I like to say that there are really only 2 fundamentals that matter for the overall stock market:
1) How much money is there? and
2) How badly does that money want to be invested?
For the first one, we look at things like what the Fed is doing with QE, and what the A-D Line says about liquidity actually hitting the stock market. For the second, we use sentiment indicators of various stripes.
In the wake of the June 23 Brexit vote, there were 2 hard down days, and then a long string of up days for the overall market, and with very strong breadth numbers. That brought us a new all-time high for the NYSE’s A-D Line, and a high reading for the indicator in this week’s chart.
Back in the 1960s, my parents followed the work of P.N. Haurlan, who was a real rocket scientist at the Jet Propulsion Laboratory, and who also published The Trade Levels Report newsletter. Haurlan helped to promote the use of Advance-Decline (A-D) numbers, which had become more famous starting in 1962 when Richard Russell and Joe Granville both wrote about the big divergence that the A-D Line showed ahead of the big bear market that year.
Haurlan was also a fan of exponential moving averages (EMAs), a bit of math that he borrowed from the analog circuitry used back then for rocket guidance, and Haurlan introduced the world to the use of EMAs for tracking stock market data. Haurlan referred to EMAs not by the modern convention of referring to some number of days that supposedly relates to their length, but rather by the “smoothing constant” used to govern how fast the EMA responds to changes in the raw data. We continue Haurlan’s convention of referring to them as 10% Trend, 5% Trend, etc., using the smoothing constants to differentiate between them.

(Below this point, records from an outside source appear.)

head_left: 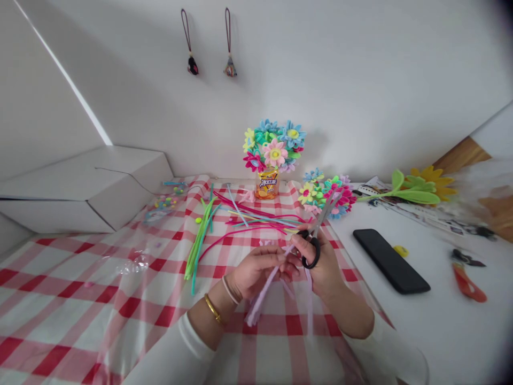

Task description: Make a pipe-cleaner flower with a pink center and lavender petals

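Observation:
My left hand pinches a bundle of lilac pipe cleaners, whose ends hang down toward me over the cloth. Close beside it, my right hand holds a pair of scissors with black handles, blades pointing up and away. The fingertips of both hands meet at the lilac strands, and one strand dangles below my right hand. Just beyond lie loose pipe cleaners in pink, blue and yellow. Green pipe cleaners are bunched to the left.
A red checked tablecloth covers the table. At the back stands an orange container of fuzzy flowers; another flower bunch lies right of it. A phone and orange-handled pliers lie rightward. A white box sits left.

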Demonstrator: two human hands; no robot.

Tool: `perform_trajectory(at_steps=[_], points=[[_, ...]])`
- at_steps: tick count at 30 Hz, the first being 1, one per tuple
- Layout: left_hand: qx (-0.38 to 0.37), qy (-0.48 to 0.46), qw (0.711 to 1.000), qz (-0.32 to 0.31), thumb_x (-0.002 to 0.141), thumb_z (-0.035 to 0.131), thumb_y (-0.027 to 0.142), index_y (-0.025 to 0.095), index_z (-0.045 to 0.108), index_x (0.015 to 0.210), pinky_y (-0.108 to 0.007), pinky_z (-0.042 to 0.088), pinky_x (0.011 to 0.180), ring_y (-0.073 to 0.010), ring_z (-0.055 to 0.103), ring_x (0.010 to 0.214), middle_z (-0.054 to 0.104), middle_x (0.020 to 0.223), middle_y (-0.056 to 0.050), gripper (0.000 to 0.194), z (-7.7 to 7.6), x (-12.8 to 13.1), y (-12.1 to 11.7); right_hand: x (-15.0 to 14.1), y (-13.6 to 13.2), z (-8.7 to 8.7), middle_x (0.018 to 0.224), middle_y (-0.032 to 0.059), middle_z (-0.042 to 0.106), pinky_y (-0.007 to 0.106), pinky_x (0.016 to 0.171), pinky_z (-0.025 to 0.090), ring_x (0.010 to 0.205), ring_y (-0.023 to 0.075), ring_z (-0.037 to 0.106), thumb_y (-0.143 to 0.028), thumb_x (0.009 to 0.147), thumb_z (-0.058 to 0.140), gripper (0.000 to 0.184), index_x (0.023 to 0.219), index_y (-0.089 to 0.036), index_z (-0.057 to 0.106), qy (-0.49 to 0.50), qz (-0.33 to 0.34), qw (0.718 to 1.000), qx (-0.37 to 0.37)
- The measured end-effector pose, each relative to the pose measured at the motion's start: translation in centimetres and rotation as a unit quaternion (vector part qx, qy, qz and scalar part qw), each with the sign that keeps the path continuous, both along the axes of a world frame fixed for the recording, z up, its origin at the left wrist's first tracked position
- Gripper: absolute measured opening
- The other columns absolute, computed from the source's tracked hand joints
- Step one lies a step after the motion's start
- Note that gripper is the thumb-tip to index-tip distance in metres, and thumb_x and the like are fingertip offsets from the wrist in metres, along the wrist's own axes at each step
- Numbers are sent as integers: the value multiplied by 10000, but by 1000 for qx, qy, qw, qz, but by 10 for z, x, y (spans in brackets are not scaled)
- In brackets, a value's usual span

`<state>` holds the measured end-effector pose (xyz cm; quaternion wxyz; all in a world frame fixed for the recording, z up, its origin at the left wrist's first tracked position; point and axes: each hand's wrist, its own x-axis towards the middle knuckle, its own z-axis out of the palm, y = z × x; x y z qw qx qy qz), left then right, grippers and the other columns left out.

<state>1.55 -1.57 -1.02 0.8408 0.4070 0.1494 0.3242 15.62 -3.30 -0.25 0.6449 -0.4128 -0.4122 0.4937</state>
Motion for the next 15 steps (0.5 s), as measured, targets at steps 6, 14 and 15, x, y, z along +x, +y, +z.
perform_trajectory(at_steps=[6,14,15], points=[[-13,-31,999,1,745,507,184,118,543,596,-368,459,713,-200,577,741,577,728,-81,167,6,-14,11,14,9,1,711,-32,506,229,563,400,609,97,480,-258,668,700,234,855,-210,566,-54,10,998,16],[-36,-21,999,7,747,503,184,125,519,586,-298,460,629,-159,559,660,572,693,-66,172,6,-19,14,17,3,11,684,-32,515,237,558,378,605,108,479,-240,595,729,309,847,-209,553,-81,96,992,-27],[-39,-18,999,-8,756,495,186,122,537,609,-318,467,645,-174,572,687,586,719,-78,165,6,-18,14,17,3,10,691,-30,517,242,566,384,611,112,481,-240,601,722,313,860,-214,549,-79,92,992,-20]])
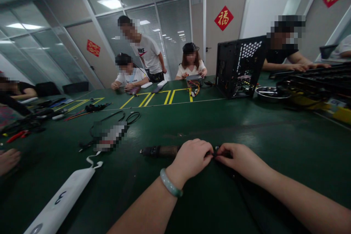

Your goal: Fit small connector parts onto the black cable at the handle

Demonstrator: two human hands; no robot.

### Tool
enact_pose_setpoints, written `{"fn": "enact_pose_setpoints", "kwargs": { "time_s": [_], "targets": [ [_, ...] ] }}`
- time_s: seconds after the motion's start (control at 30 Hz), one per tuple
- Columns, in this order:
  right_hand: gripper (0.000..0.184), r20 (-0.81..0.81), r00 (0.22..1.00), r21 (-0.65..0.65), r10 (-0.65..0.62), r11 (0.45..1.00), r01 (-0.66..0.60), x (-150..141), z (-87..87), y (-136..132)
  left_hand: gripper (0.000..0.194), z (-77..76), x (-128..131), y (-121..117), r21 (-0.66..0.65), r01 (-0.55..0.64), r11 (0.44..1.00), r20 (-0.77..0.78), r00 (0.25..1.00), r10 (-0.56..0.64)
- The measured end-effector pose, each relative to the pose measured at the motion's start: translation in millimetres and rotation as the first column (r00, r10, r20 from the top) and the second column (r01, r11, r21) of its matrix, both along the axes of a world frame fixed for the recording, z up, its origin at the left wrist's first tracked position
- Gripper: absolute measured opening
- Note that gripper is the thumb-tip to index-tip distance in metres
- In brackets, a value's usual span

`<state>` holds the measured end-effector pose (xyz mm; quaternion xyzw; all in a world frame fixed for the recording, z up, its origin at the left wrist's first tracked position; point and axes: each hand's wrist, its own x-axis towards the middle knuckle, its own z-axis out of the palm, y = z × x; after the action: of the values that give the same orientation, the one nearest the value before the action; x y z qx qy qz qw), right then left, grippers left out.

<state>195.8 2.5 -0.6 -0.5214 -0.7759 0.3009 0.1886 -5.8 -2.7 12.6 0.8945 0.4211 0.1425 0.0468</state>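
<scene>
My left hand [190, 159] and my right hand [240, 159] meet low in the middle of the green table mat [246, 131]. Their fingertips pinch a small black cable connector [215, 152] between them, mostly hidden by my fingers. A thin black cable [236, 175] seems to run down from it, dark against the mat. Just left of my left hand lies a dark cylindrical tool [160, 150] with a brown section. A pale green bangle [170, 182] circles my left wrist.
A white strapped pouch [61, 197] and a blurred item with black cables [111, 135] lie to my left. Red-handled pliers [18, 136] sit farther left. An open black PC case [241, 67] and a metal bowl [271, 93] stand ahead right. Several people work around the table.
</scene>
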Motion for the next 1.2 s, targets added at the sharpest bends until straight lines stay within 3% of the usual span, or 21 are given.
{"fn": "enact_pose_setpoints", "kwargs": {
  "time_s": [0.27,0.7,0.93,1.2],
  "targets": [
    [0.015,-0.001,1.000,-0.026,-0.001,1.000,0.001,0.9,3.2,-1.3,0.016,-2.5,-2.3,0.6,-0.014,-0.069,0.998,0.044,0.997,0.069],
    [0.010,-0.003,1.000,0.069,0.013,0.998,-0.013,-0.6,0.0,-1.1,0.007,-5.2,-1.9,1.5,0.009,0.015,1.000,0.055,0.998,-0.016],
    [0.010,-0.025,0.999,0.077,0.030,0.997,-0.028,0.3,-7.1,2.7,0.018,-8.0,-0.9,2.6,0.018,-0.073,0.997,0.044,0.996,0.072],
    [0.009,-0.020,0.999,0.069,0.029,0.997,-0.028,1.8,-7.8,3.5,0.009,-1.6,-2.0,-1.4,0.029,-0.022,0.999,0.042,0.999,0.020]
  ]
}}
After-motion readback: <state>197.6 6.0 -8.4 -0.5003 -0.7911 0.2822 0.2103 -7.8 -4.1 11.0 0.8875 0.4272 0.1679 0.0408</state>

Because most of the EMA calculations in the 1960s were done manually (no calculators then), Haurlan also advocated using roundish number smoothing constants to make the math easier. My parents’ experiments with the data beginning in 1968 involved looking at the 10% Trend and 5% Trend of daily A-D numbers independently. Their key insight was to look at the difference between those two EMAs, which later came to be known as the McClellan Oscillator.
Haurlan also had used the 10% Trend of the daily A-D difference shown above, and he even called it The Haurlan Index without initially revealing what it consisted of. It is a good indicator on its own, and especially this week when we see it up at a really high level.
The 10% Trend of daily A-D can only get up to a really high level like this when there is a big surge of positive breadth like what we have just seen lately. And as the vertical lines in the chart show, a really high peak in this indicator seldom coincides with the final price high for the move.
That’s the key insight. When this indicator zooms up to very high levels, it can serve as a reliable “Not A Price Top” indicator. So there is your headline: Not A Price Top (yet).